The Second New Wave auteurs pay little attention to realism unlike their predecessors. Instead, they emphasize uniqueness of Taiwanese people, their culture, and world outlook. Ang Lee is the most renowned contemporary filmmaker of the Second Wave period. His surprisingly successful motion picture Crouching Tiger, Hidden Dragon brought him the Oscar nomination for the Best Director, which he earned for the Brokeback Mountain in 2005. Ang Lee is well- known among critics and movie enthusiasts for his diverse works. The filmmaker also pays particular attention to such burning issues as repression, exclusion, and marginalization. Moreover, Lee heavily focuses on the conflicts that take place between modernity and traditions, as well as widely examines the transformation of the modern Chinese family.
The Identity of Taiwan as the Central Concern and the Future Perspectives
The Taiwanese directors make films to illustrate public misery. Therefore, realism has undoubtedly shaped the new cinematography. The island’s identity has become crucial for the filmmakers, and, therefore, they try to reposition it within the current political situation. As a result, they continue searching for the roots in the national history. Despite the fact that numerous issues are symbolically projected in the motion pictures, the concern with public’s emotions and feelings will still prevail. A particularly distinctive factor in the Taiwanese cinematography is how sadness, nostalgia, humanistic concerns, and sufferings interweave with the different aspects of a hybrid nation-state thus underscoring the Taiwanese identity on the screen.
In the near future, the Taiwanese film industry will remain largely independent. However, the famous cinematic masterpieces and expansion will bring a beneficial position to Taiwan. Its cinematography will take advantage of the high box-office potential on the mainland without necessarily sacrificing the quality of product to get profit. Today, Taiwanese filmmaking does not demonstrate any signs of slowdown. The vitality, talent, genius, creativity, success, and the production’s quality continue to encourage the established and budding auteurs to add something new and unbelievable to the rich history.
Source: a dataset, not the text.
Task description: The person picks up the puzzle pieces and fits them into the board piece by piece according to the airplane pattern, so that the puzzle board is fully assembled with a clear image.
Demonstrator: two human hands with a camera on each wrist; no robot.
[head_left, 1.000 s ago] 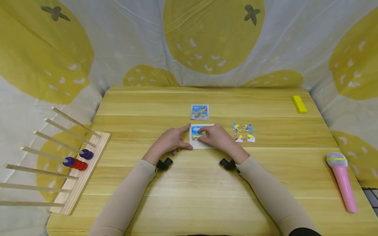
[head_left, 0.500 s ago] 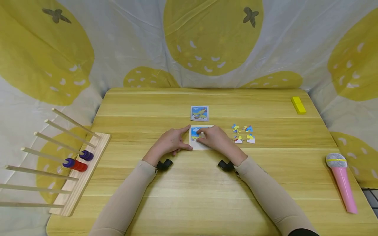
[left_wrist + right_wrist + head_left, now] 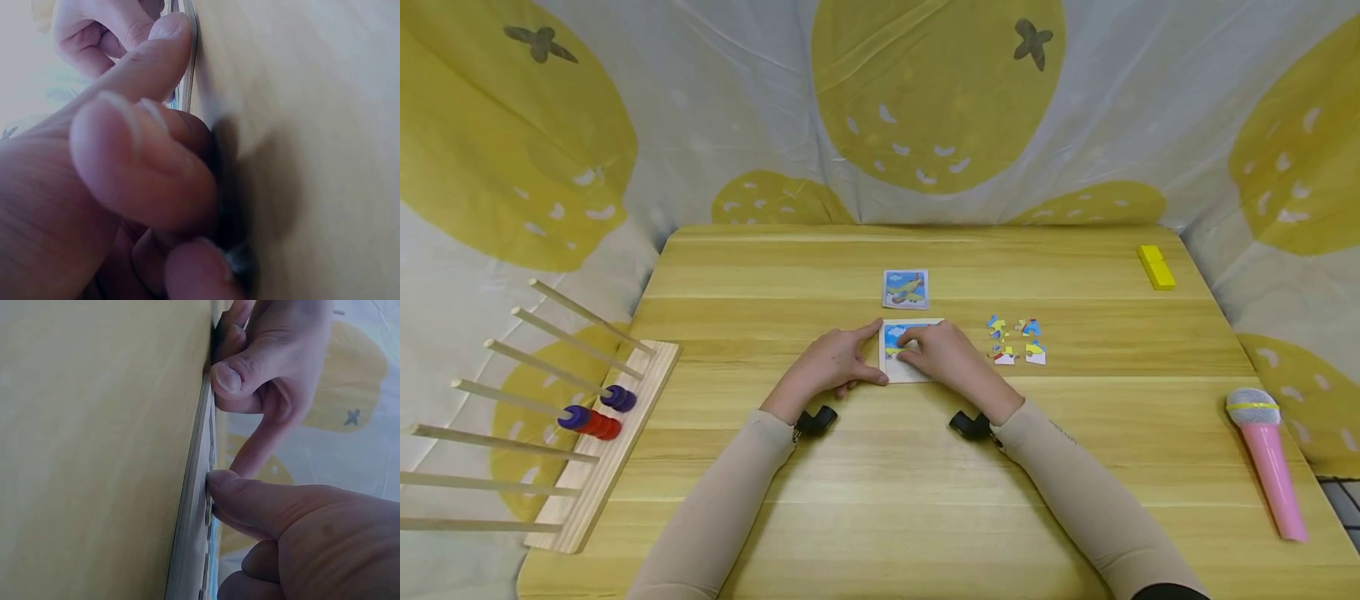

No doubt, the history of Taiwanese cinematography has progressed in the recent years. The movie industry of an island is not as prolific as the filmmaking of the mainland and Hong Kong. However, it has produced the remarkable motion pictures that have introduced Taiwan’s auteurs and their works to the global audience in the twenty-first century. The recent success and recognition have demonstrated a presence of an appreciative audience for Taiwanese films despite the close cooperation of Hollywood and Chinese directors. By embracing the unique culture and history of an island, its film industry will continue to impress the movie enthusiasts across the world.